--- START ---

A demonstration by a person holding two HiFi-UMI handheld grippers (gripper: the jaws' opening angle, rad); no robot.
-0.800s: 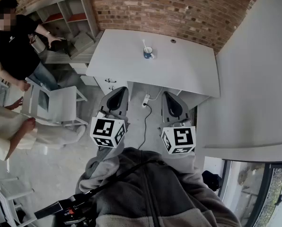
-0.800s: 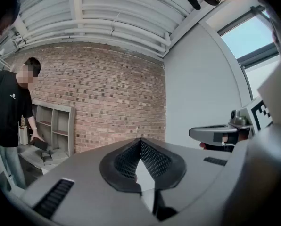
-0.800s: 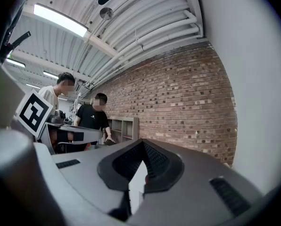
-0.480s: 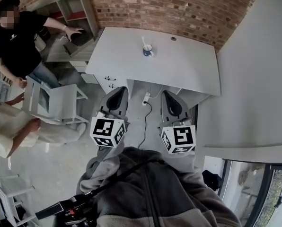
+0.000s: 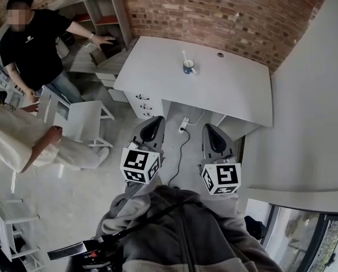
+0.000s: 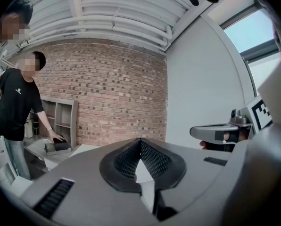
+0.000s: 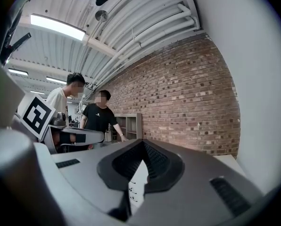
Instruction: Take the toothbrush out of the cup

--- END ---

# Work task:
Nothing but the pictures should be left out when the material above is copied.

# Answer for this exercise:
A demonstration by a person holding two HiFi-UMI handheld grippers (gripper: the jaws' opening angle, rad); no robot.
-0.800s: 
-0.800s: 
-0.800s: 
-0.480s: 
+0.000s: 
+0.000s: 
+0.000s: 
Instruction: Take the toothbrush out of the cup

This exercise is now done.